We suggest a complementary hypothesis about the origin of sexual segregation in Mirounga spp., which could explain the different spatial responses to ocean temperature of males and females. Previous hypotheses are based on the assumption that large male size is a benefit during the reproductive season; however, it is an energetic cost outside this period because it requires more absolute energy than small size. We propose that large size can also represent a benefit for males as a means of improving thermoregulation. Numerous studies have demonstrated elevated metabolic costs in aquatic and semi-aquatic mammals (Irving and Hart 1957; Dawson and Fanning 1981; Williams 1986). While raising heat production through increased metabolism appears to be an effective mechanism by which to counteract heat loss, it also represents an added energetic expense to the animal, especially if employed over long periods (Liwanag 2009). As a consequence, an aquatic mammal may suffer environmental stress if it spends sufficient time in water temperatures below a critical value (Watts et al. 1999). There are at least two morphological adaptations relevant to elephant seals that can reduce heat lost in marine mammals at low temperatures: (1) increased body size will decrease the surface-area-to-volume ratio, so the surface area through which heat can be transferred is reduced; and (2) increased thickness of the subcutaneous bubbler, so that insulation from environmental temperature is increased.

One possibility is that sexual segregation of elephant seals in the sea is influenced by different thermal requirements of males and females.
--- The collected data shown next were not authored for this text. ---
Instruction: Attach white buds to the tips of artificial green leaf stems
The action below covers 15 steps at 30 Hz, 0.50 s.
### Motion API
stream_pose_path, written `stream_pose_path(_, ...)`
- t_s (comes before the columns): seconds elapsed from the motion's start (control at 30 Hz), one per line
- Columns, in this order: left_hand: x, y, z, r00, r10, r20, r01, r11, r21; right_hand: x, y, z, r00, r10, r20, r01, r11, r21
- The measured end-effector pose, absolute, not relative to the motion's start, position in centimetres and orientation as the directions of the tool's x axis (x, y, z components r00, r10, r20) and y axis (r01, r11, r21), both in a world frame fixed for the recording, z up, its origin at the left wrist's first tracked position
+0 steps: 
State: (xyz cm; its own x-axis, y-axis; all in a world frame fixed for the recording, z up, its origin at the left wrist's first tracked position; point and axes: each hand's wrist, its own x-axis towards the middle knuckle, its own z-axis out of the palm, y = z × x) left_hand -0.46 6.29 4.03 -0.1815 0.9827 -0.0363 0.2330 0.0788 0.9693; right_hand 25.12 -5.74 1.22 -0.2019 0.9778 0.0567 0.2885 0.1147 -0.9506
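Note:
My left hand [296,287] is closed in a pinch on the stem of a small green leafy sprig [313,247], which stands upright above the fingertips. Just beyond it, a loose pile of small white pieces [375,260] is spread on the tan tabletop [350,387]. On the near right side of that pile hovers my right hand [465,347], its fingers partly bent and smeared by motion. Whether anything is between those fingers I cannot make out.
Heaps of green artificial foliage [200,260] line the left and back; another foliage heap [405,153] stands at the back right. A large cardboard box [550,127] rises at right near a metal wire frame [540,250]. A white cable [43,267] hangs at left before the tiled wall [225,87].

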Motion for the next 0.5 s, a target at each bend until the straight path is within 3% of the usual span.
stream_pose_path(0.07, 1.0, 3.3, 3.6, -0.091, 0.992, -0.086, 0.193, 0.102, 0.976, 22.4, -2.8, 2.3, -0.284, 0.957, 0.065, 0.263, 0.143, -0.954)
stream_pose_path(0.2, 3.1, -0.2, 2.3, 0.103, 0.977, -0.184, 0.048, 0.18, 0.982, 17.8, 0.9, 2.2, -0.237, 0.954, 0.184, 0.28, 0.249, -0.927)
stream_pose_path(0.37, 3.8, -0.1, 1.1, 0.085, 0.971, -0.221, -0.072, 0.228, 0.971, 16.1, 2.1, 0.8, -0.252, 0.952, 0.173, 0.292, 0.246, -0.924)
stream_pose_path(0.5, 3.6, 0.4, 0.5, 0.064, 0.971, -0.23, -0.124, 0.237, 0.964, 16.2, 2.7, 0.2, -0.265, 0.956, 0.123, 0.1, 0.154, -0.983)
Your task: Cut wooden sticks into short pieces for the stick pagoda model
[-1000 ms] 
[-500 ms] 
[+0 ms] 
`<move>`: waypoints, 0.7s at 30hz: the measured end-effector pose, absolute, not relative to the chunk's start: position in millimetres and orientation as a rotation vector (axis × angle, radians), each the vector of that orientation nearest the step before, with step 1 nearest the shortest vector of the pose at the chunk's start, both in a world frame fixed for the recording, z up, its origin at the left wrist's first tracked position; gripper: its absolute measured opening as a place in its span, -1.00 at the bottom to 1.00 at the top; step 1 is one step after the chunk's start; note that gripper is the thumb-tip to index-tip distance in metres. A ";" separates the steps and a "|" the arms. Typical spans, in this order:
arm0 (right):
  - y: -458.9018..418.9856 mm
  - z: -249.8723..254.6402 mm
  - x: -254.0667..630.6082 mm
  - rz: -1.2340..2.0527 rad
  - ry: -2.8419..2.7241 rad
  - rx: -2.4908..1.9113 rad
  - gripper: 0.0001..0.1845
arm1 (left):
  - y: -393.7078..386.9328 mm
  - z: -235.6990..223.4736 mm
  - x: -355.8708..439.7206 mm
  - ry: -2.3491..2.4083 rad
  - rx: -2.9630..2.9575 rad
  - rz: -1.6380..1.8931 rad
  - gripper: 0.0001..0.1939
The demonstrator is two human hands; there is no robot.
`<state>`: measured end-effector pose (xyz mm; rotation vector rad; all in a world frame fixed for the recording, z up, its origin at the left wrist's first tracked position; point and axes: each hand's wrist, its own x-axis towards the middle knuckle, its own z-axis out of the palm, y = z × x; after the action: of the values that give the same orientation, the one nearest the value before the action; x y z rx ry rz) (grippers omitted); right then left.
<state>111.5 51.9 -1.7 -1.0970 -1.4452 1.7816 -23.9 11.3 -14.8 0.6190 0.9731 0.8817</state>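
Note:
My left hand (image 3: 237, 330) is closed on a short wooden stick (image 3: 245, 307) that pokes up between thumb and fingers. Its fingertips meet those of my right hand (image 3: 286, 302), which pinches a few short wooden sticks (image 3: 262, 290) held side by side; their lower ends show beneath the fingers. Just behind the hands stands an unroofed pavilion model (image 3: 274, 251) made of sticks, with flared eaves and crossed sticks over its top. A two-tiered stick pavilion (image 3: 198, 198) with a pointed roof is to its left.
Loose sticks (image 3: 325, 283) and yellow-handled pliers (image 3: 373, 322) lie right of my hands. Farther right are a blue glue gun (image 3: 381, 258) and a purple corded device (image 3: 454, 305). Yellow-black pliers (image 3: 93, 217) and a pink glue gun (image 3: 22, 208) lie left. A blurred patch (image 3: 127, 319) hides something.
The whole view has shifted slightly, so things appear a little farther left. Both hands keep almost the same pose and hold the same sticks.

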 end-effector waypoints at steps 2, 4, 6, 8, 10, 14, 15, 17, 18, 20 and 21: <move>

Due to their relatively small body size and thin blubber layer (Gales and Burton 1987), females should be more likely to be metabolically constrained and have a thermal limit in water temperature while males are expected to exploit the colder areas because of their productivity. Our results support the hypothesis that males are more efficient foragers than females, as it was proposed by Le Boeuf et al. (2000), and should be validated with future studies that integrate research on bioenergetics, foraging behaviour and biogeographical distribution.